Typically, celestial objects that collide with Earth leave behind craters. Take the 200km-wide crater that lies beneath the Yucatán Peninsula for example; this giant pockmark was left by the asteroid that wiped out the dinosaurs 66 million years ago and serves as the ‘smoking gun’ for this particular impact hypothesis.

Kennett and his collaborators haven’t identified a crater associated with their proposed cosmic impact event. Instead, they point to the shocked quartz grains found at the aforementioned sites as evidence of a different kind of impact. They propose a fragmented comet hit Earth’s atmosphere and exploded above the surface, resulting in a 'touch-down' airburst that wreaked havoc but left little, if any, evidence on the landscape.

The shocked quartz grains examined by this study show variations in shock patterns, something Kennett explains is expected of airburst-style impacts. “There are different levels of shocked quartz,” he said in a press release published by UC Santa Barbara. “There are going to be some very highly shocked grains and some that will be low-shocked. That’s what you would expect.”

Other signs of a cosmic impact event have been found in the same layer of rock, not only at the three sites investigated by this recent study, but dozens more sites across North America. These include an organic-rich 'black mat' that is said to be indicative of widespread biomass burning, as well as spikes in concentrations of platinum, meltglass, soot and nanodiamonds.

According to Kennett, these lines of evidence and the presence of shocked quartz grains at three key archaeological sites, “support a cosmic impact as a major contributing factor in the megafaunal extinctions and the collapse of the Clovis technocomplex at the YD (Younger Dryas) onset.”

The Younger Dryas Boundary (highlighted in the figure above) contains spikes in several “impact proxies”, including shock-fractured quartz
The Younger Dryas Boundary (highlighted in the figure above) contains spikes in several “impact proxies”, including shock-fractured quartz. Credit: Kennet et al. | PLOS One

Despite a growing list of evidence, other scientists aren’t so convinced by the body of work present by the CRG. Ever since the Younger Dryas Impact Hypothesis (YDIH) was first proposed in 2007 it has faced a lot of backlash, with critics highlighting inconsistencies in results, the incorrect dating of certain archaeological sites, and the over-reliance on 'impact proxies' that can be otherwise explained by terrestrial or non-catastrophic factors.

There’s also evidence that populations of North American megafauna were already in a state of collapse prior to the proposed cosmic impact event, possibly as a result of anthropogenic activities, such as hunting.

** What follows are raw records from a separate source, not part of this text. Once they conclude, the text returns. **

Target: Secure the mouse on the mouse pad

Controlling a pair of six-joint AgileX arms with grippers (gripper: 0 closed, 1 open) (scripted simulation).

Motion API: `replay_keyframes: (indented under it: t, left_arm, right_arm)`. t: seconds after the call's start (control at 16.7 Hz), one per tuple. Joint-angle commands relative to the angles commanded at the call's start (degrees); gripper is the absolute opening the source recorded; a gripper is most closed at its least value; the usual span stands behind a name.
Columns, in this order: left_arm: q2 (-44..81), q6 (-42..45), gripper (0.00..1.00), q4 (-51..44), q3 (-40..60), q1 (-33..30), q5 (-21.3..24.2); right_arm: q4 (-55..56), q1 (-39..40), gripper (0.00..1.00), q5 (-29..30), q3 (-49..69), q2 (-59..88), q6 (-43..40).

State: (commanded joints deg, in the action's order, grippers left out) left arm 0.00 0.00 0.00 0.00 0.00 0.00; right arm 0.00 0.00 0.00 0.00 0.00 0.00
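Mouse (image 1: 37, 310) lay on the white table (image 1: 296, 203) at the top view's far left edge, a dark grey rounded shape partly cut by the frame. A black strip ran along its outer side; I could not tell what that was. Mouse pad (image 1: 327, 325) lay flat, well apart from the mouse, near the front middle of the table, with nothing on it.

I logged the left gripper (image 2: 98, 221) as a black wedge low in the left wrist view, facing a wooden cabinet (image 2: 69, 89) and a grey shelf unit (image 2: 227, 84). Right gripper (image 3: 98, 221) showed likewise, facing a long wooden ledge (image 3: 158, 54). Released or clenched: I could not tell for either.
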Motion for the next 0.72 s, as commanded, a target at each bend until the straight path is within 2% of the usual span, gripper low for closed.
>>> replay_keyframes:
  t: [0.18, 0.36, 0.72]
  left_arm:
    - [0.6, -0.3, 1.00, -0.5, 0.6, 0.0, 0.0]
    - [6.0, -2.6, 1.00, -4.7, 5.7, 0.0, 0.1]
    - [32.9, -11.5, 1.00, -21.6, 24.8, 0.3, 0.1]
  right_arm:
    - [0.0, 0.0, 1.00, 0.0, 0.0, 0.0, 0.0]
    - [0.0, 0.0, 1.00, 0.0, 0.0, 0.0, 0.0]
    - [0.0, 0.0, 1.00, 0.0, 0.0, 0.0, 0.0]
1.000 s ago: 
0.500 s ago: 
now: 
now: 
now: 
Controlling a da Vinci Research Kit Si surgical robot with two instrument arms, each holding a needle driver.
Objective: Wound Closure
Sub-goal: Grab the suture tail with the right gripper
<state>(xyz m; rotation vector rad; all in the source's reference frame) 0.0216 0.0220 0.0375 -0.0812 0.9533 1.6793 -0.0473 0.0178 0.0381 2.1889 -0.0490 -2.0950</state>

In October of last year, a systematic review conducted by researchers working in Australia, Germany, Portugal and Malta, found that, out of the 360 papers published between 1959 and 2024 that examined megafaunal extinctions at the end of the last ice age, “only a few considered an extraterrestrial cause, such as a solar flare or comet impact” as a credible cause.

Overall, this review found 23% of papers cited humans as the primary driver of extinction, another 23% cited climate change as the primary driver, 20% proposed a combination of the two, and “a third” offered no explicit major driver of extinction.

While Kennett and others from the CRG may have discovered what they think is convincing evidence of a cosmic impact event roughly 13,000 years ago, it’s clear it currently cuts no ice with the wider scientific community.